In the second half, hormones makes you feel like shit

The second half of your cycle is known as the luteal phase (aka ‘PMS Hell’). Your body produces a bunch of progesterone and oestrogen in this phase in an effort to support a potential pregnancy. These hormones can also cause *fun* symptoms like headaches, acne, bloating, sore boobs and general crankiness.

When you don’t get pregnant, these hormones drop and cause you to menstruate again.

WTF does this do to your blood sugar?

So female bodies do weird sh*t. What do you do with all that info?

In the days before you get your period, increased progesterone and oestrogen levels can cause you to become more insulin resistant than usual

This is also seen in pregnancy with diabetes, particularly in the third trimester when hormone levels are at an all-time high. Many women need double or triple the amount of insulin they normally would, because that’s just what the body needs with so much estrogen and progesterone at large!

On the flip side, these hormones drop rapidly when you get your period, so you may not need as much insulin during the first few days of your cycle.

Due to the increase in oestrogen before you ovulate, you may experience insulin resistance at this time too.

How to manage it

Look for patterns

The key with managing your diabetes and menstruation is learning how it affects you. Everyone’s diabetes is different, and everyone’s cycle is different too. And to be frank, both can seem to make no sense at all. 

Try this:

  • Keep track of your cycle for a few months to learn how long it lasts, when you ovulate etc. (an app like Clue or Flo can help!)
  • Log your blood glucose levels over the same time period. 
  • Compare the results, and look out for specific patterns across a typical month.

But wait! If you’re on contraceptive pills that contain oestrogen, this might change the game. Watch out for fluctuations when you change from one type of contraception to another, and chat to your doctor if you’re not happy with what’s happening to your blood sugar.

woman wearing a white t-shirt and underwear holding her stomach in pain.

Watch out for changed behaviours

While hormones can affect blood sugar on their own, they may also affect your diabetes management vicariously through the PMS-related behaviours you adopt. For example, you might:

  1. Crave more sweet or carb-loaded foods. 
  2. Not feel like exercising.
  3. Be preoccupied with other bodily symptoms and paying less attention to your blood sugar levels.

We’re NOT going to tell you to avoid certain foods. You can eat anything you want – particularly so when your period makes you feel like crap! It’s just useful to take into account these changed behaviours and how they may affect your decisions.

Balance out hormones with activity levels

Some people like to increase their exercise in the days before a period to specifically offset increased hormone levels. 

You may not exactly feel like running a marathon each day when you’ve got cramps and tender breasts. We hear you.
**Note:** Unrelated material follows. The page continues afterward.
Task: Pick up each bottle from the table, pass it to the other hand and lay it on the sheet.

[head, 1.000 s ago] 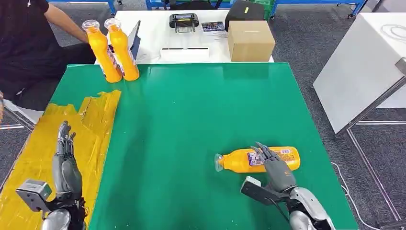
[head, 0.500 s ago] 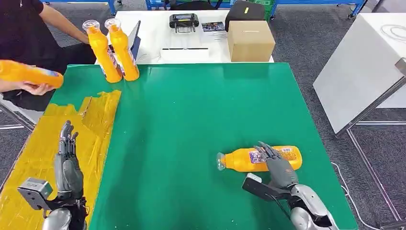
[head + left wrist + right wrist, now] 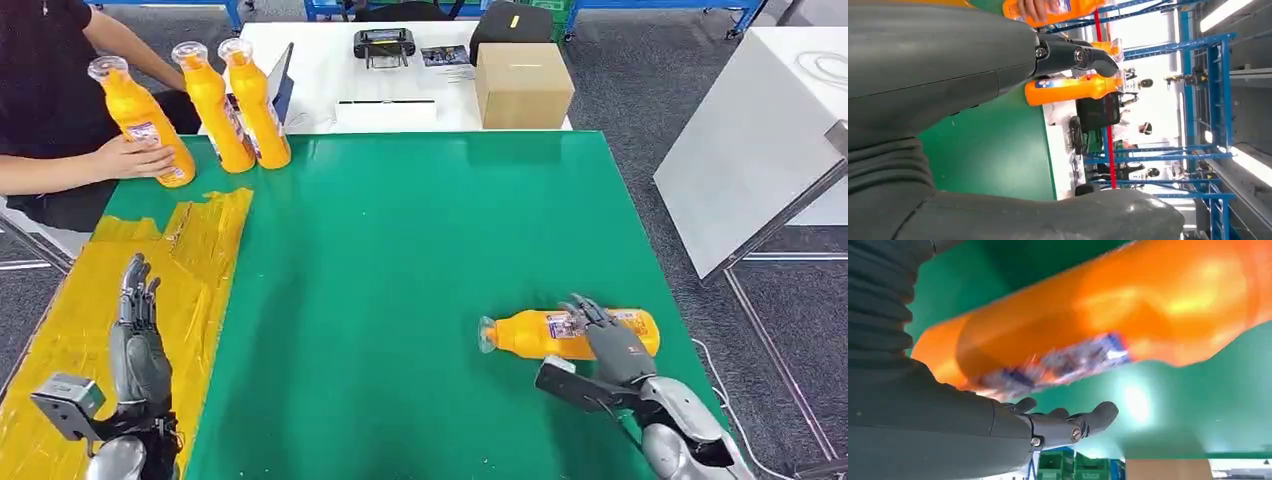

But trying light changes, like a walk first thing in the morning or a set of squats every few hours could help you balance your blood glucose. (As a bonus, exercise has been shown to relieve PMS symptoms too!)

White sanitary napkins on a pink background.

Consider basal insulin adjustments

Your diabetes educator might recommend increasing your basal insulin dose in the few days before your period. Just be sure to note when your insulin requirements are likely to drop again as your hormones decrease. (NO ONE deserves to deal with a period AND a hypo at the same time.)

Managing menstruation with diabetes (or vice versa?) is all about looking at how they work together to affect YOU, and trying different techniques to see what helps. In saying that, the hormones related to menstruation generally affect blood sugar in the same way, regardless of having diabetes or not

It can be useful to keep in mind, though, that insulin sensitivity may be highest during your period, and lowest just before

As always, chat to your diabetes care team to get medical advice specific to your situation. And remember, whatever you do to understand what your body needs, you’re bloody brilliant for doing it. (Yep, a pun.)